The data below should be copied over with complete accuracy.

**Data extracts:**
┄┄┄┄┄┄┄┄┄┄

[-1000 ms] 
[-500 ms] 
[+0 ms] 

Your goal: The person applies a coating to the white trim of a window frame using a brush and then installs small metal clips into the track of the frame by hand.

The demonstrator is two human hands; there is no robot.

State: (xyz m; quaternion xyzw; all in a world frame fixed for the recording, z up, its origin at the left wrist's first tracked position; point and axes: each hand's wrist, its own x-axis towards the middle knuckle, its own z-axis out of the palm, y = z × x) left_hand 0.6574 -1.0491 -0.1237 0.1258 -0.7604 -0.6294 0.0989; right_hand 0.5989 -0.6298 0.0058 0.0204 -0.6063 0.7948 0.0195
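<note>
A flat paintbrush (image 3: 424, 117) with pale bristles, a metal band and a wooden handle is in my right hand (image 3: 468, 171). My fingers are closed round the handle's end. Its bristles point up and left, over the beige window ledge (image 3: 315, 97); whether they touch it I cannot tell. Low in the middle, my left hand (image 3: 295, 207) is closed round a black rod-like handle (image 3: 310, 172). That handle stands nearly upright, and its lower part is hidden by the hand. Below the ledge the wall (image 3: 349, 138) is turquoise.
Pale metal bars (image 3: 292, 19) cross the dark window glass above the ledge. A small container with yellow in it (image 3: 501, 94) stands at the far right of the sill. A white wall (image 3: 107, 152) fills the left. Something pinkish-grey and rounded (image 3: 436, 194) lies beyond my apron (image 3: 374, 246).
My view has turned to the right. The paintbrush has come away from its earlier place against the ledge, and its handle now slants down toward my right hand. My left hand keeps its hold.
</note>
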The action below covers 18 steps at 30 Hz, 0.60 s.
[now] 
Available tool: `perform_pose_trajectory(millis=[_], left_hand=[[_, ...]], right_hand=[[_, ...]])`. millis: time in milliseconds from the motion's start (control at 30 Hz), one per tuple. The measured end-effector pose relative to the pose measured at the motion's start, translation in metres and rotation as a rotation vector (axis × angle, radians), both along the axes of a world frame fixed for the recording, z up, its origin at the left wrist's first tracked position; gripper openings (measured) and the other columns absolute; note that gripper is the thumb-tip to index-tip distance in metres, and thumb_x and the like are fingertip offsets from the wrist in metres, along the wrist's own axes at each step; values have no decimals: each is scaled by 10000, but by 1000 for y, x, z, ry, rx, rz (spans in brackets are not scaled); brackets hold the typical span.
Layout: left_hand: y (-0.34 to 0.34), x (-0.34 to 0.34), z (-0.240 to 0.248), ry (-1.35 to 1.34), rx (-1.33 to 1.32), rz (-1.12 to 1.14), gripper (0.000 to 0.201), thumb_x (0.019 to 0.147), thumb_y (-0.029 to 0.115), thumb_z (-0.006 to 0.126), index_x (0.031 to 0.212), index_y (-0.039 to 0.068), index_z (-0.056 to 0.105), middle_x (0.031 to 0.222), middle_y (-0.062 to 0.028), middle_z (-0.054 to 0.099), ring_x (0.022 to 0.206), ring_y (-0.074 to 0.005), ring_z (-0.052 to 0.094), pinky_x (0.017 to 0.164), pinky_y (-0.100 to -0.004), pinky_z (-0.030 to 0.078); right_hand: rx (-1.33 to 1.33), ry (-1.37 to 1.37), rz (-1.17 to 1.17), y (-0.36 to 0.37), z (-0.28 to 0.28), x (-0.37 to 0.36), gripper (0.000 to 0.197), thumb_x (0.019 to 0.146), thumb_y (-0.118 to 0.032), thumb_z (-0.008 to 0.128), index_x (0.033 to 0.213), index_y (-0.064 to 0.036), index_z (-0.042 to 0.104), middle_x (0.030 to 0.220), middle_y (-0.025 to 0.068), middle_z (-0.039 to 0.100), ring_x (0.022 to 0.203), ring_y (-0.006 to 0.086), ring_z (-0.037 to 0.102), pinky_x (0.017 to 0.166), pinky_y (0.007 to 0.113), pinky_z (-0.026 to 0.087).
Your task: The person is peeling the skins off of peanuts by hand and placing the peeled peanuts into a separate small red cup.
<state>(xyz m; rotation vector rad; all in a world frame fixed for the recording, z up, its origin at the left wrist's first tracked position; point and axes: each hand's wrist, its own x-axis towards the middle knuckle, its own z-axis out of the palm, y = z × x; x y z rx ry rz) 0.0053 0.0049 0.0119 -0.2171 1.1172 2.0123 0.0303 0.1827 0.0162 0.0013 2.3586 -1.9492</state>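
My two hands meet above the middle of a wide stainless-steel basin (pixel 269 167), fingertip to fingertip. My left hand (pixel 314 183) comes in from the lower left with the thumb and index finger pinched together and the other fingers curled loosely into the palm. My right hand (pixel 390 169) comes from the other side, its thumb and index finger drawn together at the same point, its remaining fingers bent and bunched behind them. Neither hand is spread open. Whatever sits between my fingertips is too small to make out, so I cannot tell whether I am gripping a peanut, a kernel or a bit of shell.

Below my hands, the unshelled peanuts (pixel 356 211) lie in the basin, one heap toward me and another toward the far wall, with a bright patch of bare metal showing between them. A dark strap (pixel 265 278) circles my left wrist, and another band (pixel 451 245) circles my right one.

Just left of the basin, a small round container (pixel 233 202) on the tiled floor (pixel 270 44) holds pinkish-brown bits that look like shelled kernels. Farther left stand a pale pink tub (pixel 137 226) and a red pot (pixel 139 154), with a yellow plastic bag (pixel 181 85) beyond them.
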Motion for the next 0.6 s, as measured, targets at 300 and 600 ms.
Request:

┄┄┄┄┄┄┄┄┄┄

**Solution to the problem:**
[-1000 ms] 
[-500 ms] 
[+0 ms] 

Your goal: The person applies a coating to the white trim of a window frame using a brush and then installs small metal clips into the track of the frame by hand.

The demonstrator is two human hands; there is no robot.

State: (xyz m; quaternion xyzw; all in a world frame fixed for the recording, z up, its origin at the left wrist's first tracked position; point and axes: each hand's wrist, its own x-axis towards the middle knuckle, its own z-axis out of the palm, y = z × x) left_hand 0.6574 -1.0491 -0.1237 0.1258 -0.7604 -0.6294 0.0989; right_hand 0.5989 -0.6298 0.0058 0.0204 -0.6063 0.7948 0.0195
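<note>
A flat paintbrush (image 3: 424, 117) with pale bristles, a metal band and a wooden handle is in my right hand (image 3: 468, 171). My fingers are closed round the handle's end. Its bristles point up and left, over the beige window ledge (image 3: 315, 97); whether they touch it I cannot tell. Low in the middle, my left hand (image 3: 295, 207) is closed round a black rod-like handle (image 3: 310, 172). That handle stands nearly upright, and its lower part is hidden by the hand. Below the ledge the wall (image 3: 349, 138) is turquoise.
Pale metal bars (image 3: 292, 19) cross the dark window glass above the ledge. A small container with yellow in it (image 3: 501, 94) stands at the far right of the sill. A white wall (image 3: 107, 152) fills the left. Something pinkish-grey and rounded (image 3: 436, 194) lies beyond my apron (image 3: 374, 246).
My view has turned to the right. The paintbrush has come away from its earlier place against the ledge, and its handle now slants down toward my right hand. My left hand keeps its hold.
</note>
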The action below covers 18 steps at 30 Hz, 0.60 s.
[now] 
Available tool: `perform_pose_trajectory(millis=[_], left_hand=[[_, ...]], right_hand=[[_, ...]])`. millis: time in milliseconds from the motion's start (control at 30 Hz), one per tuple. The measured end-effector pose relative to the pose measured at the motion's start, translation in metres and rotation as a rotation vector (axis × angle, radians), both along the axes of a world frame fixed for the recording, z up, its origin at the left wrist's first tracked position; gripper openings (measured) and the other columns absolute; note that gripper is the thumb-tip to index-tip distance in metres, and thumb_x and the like are fingertip offsets from the wrist in metres, along the wrist's own axes at each step; values have no decimals: each is scaled by 10000, but by 1000 for y, x, z, ry, rx, rz (spans in brackets are not scaled); brackets hold the typical span.
Layout: left_hand: y (-0.34 to 0.34), x (-0.34 to 0.34), z (-0.240 to 0.248), ry (-1.35 to 1.34), rx (-1.33 to 1.32), rz (-1.12 to 1.14), gripper (0.000 to 0.201), thumb_x (0.019 to 0.147), thumb_y (-0.029 to 0.115), thumb_z (-0.006 to 0.126), index_x (0.031 to 0.212), index_y (-0.039 to 0.068), index_z (-0.056 to 0.105), middle_x (0.031 to 0.222), middle_y (-0.062 to 0.028), middle_z (-0.054 to 0.099), ring_x (0.022 to 0.206), ring_y (-0.074 to 0.005), ring_z (-0.052 to 0.094), pinky_x (0.017 to 0.164), pinky_y (-0.100 to -0.004), pinky_z (-0.030 to 0.078); right_hand: rx (-1.33 to 1.33), ry (-1.37 to 1.37), rz (-1.17 to 1.17), y (-0.36 to 0.37), z (-0.28 to 0.28), x (-0.37 to 0.36), gripper (0.000 to 0.197), thumb_x (0.019 to 0.146), thumb_y (-0.118 to 0.032), thumb_z (-0.008 to 0.128), index_x (0.033 to 0.213), index_y (-0.064 to 0.036), index_z (-0.042 to 0.104), middle_x (0.030 to 0.220), middle_y (-0.025 to 0.068), middle_z (-0.039 to 0.100), ring_x (0.022 to 0.203), ring_y (-0.006 to 0.086), ring_z (-0.037 to 0.102), pinky_x (0.017 to 0.166), pinky_y (0.007 to 0.113), pinky_z (-0.026 to 0.087).
Your task: The person is peeling the skins off of peanuts by hand and placing the peeled peanuts into a separate small red cup.
<state>(xyz m; rotation vector rad; all in a world frame fixed for the recording, z up, its origin at the left wrist's first tracked position; point and axes: each hand's wrist, its own x-axis towards the middle knuckle, its own z-axis out of the palm, y = z × x; x y z rx ry rz) 0.0053 0.0049 0.0119 -0.2171 1.1172 2.0123 0.0303 0.1827 0.0162 0.0013 2.3586 -1.9492</state>
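My two hands meet above the middle of a wide stainless-steel basin (pixel 269 167), fingertip to fingertip. My left hand (pixel 314 183) comes in from the lower left with the thumb and index finger pinched together and the other fingers curled loosely into the palm. My right hand (pixel 390 169) comes from the other side, its thumb and index finger drawn together at the same point, its remaining fingers bent and bunched behind them. Neither hand is spread open. Whatever sits between my fingertips is too small to make out, so I cannot tell whether I am gripping a peanut, a kernel or a bit of shell.

Below my hands, the unshelled peanuts (pixel 356 211) lie in the basin, one heap toward me and another toward the far wall, with a bright patch of bare metal showing between them. A dark strap (pixel 265 278) circles my left wrist, and another band (pixel 451 245) circles my right one.

Just left of the basin, a small round container (pixel 233 202) on the tiled floor (pixel 270 44) holds pinkish-brown bits that look like shelled kernels. Farther left stand a pale pink tub (pixel 137 226) and a red pot (pixel 139 154), with a yellow plastic bag (pixel 181 85) beyond them.
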Motion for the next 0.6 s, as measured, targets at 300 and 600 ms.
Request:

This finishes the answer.